YOUR ASSIGNMENT — What lines below contain the string "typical"? List them all.

RECORDED INFORMATION —
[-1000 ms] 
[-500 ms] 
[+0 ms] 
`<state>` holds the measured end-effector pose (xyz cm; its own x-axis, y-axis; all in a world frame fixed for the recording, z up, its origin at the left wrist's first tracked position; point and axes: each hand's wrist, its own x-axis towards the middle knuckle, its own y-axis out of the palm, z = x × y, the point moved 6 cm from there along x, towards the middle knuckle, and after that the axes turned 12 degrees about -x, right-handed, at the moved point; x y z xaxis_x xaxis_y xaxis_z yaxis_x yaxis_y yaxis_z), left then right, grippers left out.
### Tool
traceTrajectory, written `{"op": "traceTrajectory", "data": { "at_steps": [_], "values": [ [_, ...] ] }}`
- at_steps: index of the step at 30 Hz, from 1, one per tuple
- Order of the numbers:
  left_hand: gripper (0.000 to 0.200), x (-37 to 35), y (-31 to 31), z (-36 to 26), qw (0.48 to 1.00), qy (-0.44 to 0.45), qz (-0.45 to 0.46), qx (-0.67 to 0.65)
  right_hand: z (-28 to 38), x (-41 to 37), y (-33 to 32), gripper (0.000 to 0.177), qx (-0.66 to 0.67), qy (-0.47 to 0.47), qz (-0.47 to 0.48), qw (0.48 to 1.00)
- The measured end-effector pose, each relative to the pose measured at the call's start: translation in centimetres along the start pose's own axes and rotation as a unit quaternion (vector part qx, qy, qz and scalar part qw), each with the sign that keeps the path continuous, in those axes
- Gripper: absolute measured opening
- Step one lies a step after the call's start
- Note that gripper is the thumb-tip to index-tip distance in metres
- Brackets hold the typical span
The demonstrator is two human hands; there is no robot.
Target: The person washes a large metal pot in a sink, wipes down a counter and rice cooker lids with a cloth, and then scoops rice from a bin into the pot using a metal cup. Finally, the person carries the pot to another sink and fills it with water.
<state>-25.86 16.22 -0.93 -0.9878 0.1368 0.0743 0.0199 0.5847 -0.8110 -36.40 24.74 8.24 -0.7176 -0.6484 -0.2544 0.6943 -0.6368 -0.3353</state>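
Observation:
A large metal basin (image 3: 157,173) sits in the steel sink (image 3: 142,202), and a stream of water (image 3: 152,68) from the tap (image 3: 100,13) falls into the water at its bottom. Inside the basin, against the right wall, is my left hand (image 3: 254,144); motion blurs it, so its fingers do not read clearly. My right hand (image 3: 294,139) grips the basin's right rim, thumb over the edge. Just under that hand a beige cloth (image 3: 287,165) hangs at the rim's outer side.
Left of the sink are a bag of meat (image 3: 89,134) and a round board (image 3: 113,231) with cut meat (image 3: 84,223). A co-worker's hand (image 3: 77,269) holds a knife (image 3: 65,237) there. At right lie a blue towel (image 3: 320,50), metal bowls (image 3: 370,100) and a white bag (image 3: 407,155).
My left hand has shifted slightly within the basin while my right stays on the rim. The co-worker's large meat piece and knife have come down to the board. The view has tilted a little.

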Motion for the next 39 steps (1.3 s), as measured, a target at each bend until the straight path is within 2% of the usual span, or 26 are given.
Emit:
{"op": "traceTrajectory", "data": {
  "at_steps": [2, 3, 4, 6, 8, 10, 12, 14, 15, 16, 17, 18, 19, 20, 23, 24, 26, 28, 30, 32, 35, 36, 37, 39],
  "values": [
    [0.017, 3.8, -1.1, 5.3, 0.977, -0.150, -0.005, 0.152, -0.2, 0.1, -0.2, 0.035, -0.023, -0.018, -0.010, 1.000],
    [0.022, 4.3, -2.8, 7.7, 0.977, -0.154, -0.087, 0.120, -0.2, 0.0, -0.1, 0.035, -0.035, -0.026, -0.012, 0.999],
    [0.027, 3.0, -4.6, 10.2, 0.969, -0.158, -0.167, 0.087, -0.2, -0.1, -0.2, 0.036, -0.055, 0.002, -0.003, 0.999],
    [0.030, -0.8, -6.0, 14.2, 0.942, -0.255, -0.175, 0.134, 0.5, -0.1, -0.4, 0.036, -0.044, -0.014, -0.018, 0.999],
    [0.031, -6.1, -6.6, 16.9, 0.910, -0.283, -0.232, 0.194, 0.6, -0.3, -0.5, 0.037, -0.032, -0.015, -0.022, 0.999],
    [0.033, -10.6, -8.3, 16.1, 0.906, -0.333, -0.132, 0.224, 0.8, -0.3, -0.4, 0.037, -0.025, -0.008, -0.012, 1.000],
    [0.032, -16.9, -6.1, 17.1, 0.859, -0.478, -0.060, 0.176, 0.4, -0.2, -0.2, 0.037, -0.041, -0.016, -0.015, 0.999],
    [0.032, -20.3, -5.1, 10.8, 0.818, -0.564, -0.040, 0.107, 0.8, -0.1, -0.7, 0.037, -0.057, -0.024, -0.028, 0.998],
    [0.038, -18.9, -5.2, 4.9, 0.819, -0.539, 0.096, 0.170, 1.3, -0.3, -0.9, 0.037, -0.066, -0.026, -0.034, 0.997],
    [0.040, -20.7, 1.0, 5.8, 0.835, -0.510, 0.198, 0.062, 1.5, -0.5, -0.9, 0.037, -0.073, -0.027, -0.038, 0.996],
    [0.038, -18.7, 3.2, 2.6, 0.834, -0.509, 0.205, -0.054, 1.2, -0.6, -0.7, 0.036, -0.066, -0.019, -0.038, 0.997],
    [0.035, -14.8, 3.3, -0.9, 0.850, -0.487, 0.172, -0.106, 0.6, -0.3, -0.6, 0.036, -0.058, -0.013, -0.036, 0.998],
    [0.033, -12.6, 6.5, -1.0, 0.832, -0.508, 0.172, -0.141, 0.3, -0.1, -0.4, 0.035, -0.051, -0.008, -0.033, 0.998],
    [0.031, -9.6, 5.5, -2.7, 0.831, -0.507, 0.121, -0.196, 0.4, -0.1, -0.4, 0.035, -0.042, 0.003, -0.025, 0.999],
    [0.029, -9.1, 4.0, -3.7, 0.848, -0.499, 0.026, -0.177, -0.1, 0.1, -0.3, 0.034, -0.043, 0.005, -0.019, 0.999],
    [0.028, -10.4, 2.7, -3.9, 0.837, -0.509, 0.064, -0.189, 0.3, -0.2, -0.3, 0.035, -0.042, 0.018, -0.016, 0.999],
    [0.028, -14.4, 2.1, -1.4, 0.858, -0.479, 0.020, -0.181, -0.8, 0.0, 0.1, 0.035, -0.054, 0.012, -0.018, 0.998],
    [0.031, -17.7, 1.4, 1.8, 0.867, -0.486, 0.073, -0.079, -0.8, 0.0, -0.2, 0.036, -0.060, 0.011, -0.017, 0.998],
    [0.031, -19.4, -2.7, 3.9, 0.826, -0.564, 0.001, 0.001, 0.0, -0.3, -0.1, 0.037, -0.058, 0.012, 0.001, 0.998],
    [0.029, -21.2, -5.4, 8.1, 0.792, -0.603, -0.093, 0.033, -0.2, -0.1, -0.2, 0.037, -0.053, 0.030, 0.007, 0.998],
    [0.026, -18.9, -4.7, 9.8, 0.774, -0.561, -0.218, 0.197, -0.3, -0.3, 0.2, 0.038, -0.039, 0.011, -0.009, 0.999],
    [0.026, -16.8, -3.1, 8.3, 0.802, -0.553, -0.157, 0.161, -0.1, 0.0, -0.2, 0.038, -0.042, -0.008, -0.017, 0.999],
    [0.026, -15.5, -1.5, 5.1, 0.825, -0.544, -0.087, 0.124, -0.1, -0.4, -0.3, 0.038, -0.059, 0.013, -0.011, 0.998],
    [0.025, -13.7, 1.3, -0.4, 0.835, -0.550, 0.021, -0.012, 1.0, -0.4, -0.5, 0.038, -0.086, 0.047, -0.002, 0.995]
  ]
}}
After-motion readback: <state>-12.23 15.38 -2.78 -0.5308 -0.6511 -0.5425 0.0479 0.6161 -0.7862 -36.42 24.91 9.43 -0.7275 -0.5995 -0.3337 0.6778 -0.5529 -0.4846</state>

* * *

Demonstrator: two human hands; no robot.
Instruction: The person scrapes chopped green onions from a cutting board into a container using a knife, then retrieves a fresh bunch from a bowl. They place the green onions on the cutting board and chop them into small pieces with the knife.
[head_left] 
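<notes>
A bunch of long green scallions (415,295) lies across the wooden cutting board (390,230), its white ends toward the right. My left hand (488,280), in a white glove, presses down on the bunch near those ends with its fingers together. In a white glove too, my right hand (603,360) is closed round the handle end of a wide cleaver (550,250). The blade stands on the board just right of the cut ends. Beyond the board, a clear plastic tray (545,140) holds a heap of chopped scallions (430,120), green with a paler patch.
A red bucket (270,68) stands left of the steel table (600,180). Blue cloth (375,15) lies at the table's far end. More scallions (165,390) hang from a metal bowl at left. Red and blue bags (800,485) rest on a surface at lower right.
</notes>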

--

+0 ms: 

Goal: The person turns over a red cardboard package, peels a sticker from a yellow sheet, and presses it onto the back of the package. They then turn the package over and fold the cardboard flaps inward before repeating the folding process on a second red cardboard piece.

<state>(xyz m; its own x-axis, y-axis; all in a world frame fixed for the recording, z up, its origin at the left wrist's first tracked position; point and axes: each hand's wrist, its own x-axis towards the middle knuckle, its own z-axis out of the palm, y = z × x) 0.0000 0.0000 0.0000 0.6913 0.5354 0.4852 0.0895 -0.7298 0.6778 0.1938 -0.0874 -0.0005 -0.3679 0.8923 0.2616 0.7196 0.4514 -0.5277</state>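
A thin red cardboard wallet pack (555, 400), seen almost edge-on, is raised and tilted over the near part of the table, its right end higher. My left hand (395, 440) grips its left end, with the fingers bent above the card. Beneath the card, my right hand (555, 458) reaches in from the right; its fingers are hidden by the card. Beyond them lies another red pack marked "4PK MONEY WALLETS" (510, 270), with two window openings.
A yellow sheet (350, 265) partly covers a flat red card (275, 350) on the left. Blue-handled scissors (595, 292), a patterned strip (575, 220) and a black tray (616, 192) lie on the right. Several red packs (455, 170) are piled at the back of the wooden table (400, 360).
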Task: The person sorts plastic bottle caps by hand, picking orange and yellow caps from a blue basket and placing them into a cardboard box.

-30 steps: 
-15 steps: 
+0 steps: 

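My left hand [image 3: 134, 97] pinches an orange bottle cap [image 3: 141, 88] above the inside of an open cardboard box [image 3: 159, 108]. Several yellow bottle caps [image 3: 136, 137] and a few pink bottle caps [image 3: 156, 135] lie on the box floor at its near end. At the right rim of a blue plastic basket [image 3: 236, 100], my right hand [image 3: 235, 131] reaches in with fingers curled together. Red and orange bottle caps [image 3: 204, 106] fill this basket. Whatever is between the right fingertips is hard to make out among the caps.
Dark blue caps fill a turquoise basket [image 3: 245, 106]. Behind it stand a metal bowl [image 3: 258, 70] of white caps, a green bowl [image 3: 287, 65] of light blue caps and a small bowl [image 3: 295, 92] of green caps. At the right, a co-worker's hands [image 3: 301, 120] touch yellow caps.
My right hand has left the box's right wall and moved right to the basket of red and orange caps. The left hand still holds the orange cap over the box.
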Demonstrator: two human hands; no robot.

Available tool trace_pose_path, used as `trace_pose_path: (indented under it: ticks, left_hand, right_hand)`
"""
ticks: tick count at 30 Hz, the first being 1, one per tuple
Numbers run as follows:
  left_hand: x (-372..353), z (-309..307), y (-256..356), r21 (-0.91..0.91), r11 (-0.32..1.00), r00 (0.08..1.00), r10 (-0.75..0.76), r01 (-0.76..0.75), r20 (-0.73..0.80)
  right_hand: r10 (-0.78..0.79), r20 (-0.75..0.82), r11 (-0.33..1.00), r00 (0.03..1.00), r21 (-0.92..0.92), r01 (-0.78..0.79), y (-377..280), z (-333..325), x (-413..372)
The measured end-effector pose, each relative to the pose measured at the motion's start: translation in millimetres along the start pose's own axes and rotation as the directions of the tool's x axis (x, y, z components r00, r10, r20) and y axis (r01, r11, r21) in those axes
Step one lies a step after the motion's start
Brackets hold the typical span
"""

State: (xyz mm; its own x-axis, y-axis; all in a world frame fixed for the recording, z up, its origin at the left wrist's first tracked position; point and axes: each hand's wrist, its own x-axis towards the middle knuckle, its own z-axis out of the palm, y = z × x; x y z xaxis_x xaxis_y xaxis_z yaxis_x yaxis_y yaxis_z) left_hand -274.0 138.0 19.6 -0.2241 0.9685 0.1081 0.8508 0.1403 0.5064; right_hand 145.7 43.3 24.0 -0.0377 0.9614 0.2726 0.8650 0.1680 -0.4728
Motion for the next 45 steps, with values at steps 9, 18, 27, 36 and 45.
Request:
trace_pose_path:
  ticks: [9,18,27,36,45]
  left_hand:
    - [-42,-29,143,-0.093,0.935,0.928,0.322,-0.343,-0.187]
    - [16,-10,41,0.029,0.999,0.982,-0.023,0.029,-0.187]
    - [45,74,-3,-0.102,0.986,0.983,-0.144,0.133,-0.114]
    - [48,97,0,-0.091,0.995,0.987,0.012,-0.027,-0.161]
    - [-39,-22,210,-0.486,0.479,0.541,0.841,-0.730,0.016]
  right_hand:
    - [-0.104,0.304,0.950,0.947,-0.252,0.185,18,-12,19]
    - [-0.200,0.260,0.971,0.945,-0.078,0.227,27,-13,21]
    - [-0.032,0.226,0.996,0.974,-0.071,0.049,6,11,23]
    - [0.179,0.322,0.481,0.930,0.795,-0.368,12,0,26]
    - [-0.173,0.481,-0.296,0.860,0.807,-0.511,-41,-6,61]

FINISHED EXERCISE —
- Brackets hold the typical span
Brackets hold the typical span

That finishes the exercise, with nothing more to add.